Una serie ha traído a la actualidad un libro que se publicó en 1959, "La maldición de Hill House", escrito por Shirley Jackson (1916-1965), cuentista (me encanta esta profesión) y novelista estadounidense con gran número de obras escritas y publicadas, destacando por número los relatos. Y de la mano de la magia de la pantalla llega la resurrección de esta novela gótica que está llena de componentes mágicos y por lo tanto inexplicables, como inexplicable es que algunos autores pasen desapercibidos en vida y cobren notoriedad años después de su muerte y por circunstancias ajenas a las puramente literarias.
Antes de esta serie hubo otra adaptación para la gran pantalla, "La guarida", que interpretaron Liam Neeson, Catherine Zeta-Jones, Lili Taylor y Owen Wilson (como cuarteto principal) y, sin haber visto la serie, creo que se trataba de una adaptación más fiel a la novela. Y antes otra adaptación en 1963 con la dirección de Robert Wise (el director de Marcado por el odio, una película sobre Rocky Graziano que iba a protagonizar James Dean pero que debido a su prematura muerte en accidente de tráfico, pocos días antes de comenzar el rodaje, asignó como sustituto a Paul Newman, que terminó consiguiendo la Medalla del Círculo de Escritores Cinematográficos como mejor actor extranjero).
La obra ha sido calificada como la mejor historia de terror del siglo XX por diversos autores y críticos. Hill House es una mansión que se sitúa en algún lugar que no se llega a nombrar, construida por Hugh Crain con la intención de trasladarse a vivir allí con su mujer y sus dos hijas; sin embargo, no fue posible debido a la muerte prematura de su mujer. Muertes y herencias complicadas acompañan a esta casa que termina siendo alquilada como casa de descanso o de veraneo pero que no consigue convencer a ninguno de sus inquilinos, aunque ninguno de ellos se atreve a hablar en contra de la casa.
El doctor Montague, investigador de lo sobrenatural, alquila la casa para estudiar qué ocurre allí para que ninguno de los inquilinos haya podido acabar su estancia por el tiempo de alquiler y a la vez ninguno se atreva a dar una razón o hablar abiertamente contra la mansión. Junto con él invita a numerosas personas por medio de una carta, y solo tres de los receptores de esas cartas aceptan la invitación: Eleanor Vance, una joven que ha pasado los últimos años de su vida cuidando de su madre y que por lo tanto carece de una vida de la que poder hablar; Theodora, el matiz bohemio de la novela; y Luke Sanderson, heredero de la mansión. Todos se reúnen en la casa sin conocerse ni saber a qué van allí, excepto el doctor, que sí lo sabe. Son recibidos por los Dudley, un peculiar matrimonio encargado del cuidado de la casa y de estos inquilinos, y que dan un siniestro tono de humor a esta historia gótica.

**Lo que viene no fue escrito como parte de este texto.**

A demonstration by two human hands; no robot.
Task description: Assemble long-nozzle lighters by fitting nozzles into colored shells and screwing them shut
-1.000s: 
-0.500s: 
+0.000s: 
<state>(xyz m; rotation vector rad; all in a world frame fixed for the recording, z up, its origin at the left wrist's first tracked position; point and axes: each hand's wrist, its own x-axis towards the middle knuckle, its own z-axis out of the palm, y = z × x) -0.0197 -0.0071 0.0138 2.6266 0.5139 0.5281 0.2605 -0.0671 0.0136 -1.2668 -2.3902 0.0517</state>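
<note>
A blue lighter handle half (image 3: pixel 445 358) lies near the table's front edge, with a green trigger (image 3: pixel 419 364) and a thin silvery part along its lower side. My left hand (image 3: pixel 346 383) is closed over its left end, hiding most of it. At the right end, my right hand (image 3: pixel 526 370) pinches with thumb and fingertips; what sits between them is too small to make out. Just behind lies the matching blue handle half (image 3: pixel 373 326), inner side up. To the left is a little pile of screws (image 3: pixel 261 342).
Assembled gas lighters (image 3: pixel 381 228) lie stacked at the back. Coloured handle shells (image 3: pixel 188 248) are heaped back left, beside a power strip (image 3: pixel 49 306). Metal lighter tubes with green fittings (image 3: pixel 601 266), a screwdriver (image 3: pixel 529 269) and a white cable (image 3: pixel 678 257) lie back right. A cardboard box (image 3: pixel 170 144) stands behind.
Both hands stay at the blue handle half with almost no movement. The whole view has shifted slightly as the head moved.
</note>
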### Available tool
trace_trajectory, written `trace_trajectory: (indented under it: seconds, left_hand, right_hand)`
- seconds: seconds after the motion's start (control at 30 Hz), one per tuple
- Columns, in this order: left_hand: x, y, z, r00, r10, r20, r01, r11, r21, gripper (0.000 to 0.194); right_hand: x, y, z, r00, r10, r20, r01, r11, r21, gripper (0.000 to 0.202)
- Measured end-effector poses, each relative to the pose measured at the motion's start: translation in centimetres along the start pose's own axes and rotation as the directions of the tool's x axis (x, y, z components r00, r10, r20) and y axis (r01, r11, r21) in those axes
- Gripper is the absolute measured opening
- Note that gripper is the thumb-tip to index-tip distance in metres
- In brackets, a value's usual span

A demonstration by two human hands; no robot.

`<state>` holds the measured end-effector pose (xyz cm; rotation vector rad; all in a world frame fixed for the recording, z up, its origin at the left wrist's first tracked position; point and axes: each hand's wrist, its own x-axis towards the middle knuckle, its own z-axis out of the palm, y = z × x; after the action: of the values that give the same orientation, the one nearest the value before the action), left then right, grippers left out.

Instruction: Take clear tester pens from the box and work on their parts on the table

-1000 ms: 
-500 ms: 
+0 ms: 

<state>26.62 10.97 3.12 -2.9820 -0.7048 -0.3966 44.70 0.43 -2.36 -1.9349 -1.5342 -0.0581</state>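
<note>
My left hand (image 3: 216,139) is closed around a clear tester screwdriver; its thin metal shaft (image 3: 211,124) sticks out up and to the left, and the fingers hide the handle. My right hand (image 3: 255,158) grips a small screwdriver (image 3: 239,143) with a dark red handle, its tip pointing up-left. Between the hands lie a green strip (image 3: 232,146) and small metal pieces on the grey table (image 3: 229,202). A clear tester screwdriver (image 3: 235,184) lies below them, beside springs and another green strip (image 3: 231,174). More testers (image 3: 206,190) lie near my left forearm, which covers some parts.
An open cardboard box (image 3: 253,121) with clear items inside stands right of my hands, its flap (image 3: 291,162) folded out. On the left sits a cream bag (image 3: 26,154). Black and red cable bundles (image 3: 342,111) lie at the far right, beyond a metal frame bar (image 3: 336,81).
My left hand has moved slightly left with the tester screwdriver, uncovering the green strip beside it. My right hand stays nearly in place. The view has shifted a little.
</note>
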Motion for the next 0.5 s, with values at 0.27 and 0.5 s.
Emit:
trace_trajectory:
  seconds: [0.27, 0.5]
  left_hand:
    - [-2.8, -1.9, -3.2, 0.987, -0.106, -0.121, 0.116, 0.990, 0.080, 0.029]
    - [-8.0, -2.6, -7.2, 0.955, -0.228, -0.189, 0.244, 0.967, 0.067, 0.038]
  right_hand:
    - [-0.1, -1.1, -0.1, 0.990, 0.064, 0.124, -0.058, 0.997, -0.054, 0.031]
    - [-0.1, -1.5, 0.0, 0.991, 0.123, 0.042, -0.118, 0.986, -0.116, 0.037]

Jackson se toma un tiempo —unas páginas— considerable en presentarnos a Eleanor, a la vez que hace esta presentación el lector se va transformando en este personaje, convirtiéndose casi sin darse cuenta en el personaje principal de la novela. De la mano de Eleanor seremos los primeros en llegar a la mansión y en ocupar la habitación azul, en conocer los tiempos y las rutinas que la señora Dudley nos repite una y otra vez, como hará con el resto de personajes, y junto a Eleanor comenzaremos a vivir la historia de la mansión desde dentro, como si fuéramos uno de los cuatro habitantes.
Como uno de los habitantes temporales descubriremos la historia de esta mansión, la historia de Eleanor más en profundidad y, sobre todo, los sentimientos de este personaje y por qué se ha convertido en la protagonista, por encima incluso de la propia casa. O es que la casa es Eleonor en algún momento de la historia… o es que Eleanor se mimetiza con la casa… o es que el resto de personajes la utilizan, se ríen de ella y aprovechan su débil personalidad… o es que… Así es, a veces distinguir qué es real y que no lo es, qué siente Eleonor y que siente Hill House… a veces no es fácil. Puede que en el fondo, esta historia “simplemente” trate del terror que cada uno de nosotros tenemos a enfrentarnos con nosotros mismos, el temor que tenemos a nuestros propios temores, a relacionarnos y a la vez a aislarnos, al temor que, en definitiva, nos tenemos a nosotros mismos.